Quatre ans après le succès de Your Name, le réalisateur japonnais Makoto Shinkai marque ce début d’année 2020 avec son nouveau film Les Enfants du Temps. Une histoire à mi-chemin entre l’ode à l’adolescence et la fable écologique.

Et vous, que feriez-vous si vous aviez l’opportunité de prendre le contrôle de la météo à volonté ? C’est le dilemme auquel va être confronté le jeune Hodaka Morishima. Fraîchement débarqué dans un Tokyo pluvieux, après avoir fugué de son île, notre protagoniste va faire la connaissance d’Hina Amano, jeune fille mystérieuse qui a le don de manipuler la météo…

Un pitch somme toute classique pour Makoto Shinkai mais terriblement efficace. Le (nouveau) maître de l’animation japonaise nous sert encore une fois un récit plus que jamais ancré dans le réel, dilué avec quelques éléments fantastiques. Car Les Enfants du Temps ne raconte pas seulement un récit imaginaire, le film questionne sur notre société, nos pratiques et notre lien avec l’environnement. Un propos moins personnel que celui de Your Name, mais qui fait la part belle aux problématiques environnementales actuelles.

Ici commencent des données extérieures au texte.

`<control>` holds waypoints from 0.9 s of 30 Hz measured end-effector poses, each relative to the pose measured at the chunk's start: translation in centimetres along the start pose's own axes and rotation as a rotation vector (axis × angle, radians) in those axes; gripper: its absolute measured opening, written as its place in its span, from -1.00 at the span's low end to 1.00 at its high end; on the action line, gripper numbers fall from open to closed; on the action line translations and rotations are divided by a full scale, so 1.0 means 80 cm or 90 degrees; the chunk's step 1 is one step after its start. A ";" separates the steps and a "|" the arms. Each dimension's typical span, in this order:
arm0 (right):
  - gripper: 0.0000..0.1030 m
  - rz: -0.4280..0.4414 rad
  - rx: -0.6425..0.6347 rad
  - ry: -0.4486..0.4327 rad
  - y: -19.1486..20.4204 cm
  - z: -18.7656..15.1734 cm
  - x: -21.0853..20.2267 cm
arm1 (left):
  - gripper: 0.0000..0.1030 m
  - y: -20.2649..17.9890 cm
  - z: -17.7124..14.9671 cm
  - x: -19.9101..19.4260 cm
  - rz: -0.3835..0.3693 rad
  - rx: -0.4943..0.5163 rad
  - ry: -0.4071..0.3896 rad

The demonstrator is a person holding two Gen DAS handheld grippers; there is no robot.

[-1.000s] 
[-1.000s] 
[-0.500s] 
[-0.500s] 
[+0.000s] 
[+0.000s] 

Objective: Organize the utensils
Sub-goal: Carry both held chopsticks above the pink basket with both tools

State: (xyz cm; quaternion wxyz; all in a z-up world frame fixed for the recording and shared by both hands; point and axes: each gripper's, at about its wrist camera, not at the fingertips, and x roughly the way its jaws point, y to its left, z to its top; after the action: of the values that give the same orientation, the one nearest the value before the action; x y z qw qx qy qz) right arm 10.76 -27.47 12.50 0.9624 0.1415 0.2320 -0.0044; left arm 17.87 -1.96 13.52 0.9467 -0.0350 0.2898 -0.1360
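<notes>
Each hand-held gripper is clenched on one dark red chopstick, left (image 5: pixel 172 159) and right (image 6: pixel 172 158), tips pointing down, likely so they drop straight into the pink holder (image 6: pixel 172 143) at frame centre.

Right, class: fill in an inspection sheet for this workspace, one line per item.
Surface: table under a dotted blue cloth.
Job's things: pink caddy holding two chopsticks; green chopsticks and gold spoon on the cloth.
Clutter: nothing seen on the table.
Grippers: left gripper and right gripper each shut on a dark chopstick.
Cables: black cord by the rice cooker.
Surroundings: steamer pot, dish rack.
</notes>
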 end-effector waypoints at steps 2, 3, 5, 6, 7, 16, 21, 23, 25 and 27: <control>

Un message maîtrisé servi (encore une fois) par une qualité d’animation irréprochable. Que ce soit la pluie, les orages ou le soleil qui perce à travers les nuages, tout est fait pour en mettre plein la vue aux spectateurs. Mention toute particulière pour la scène finale, vertigineuse à souhait.

Avec Les Enfants du Temps, Makoto Shinkai offre au cinéma d’animation une œuvre aérienne, engagée et rafraîchissante.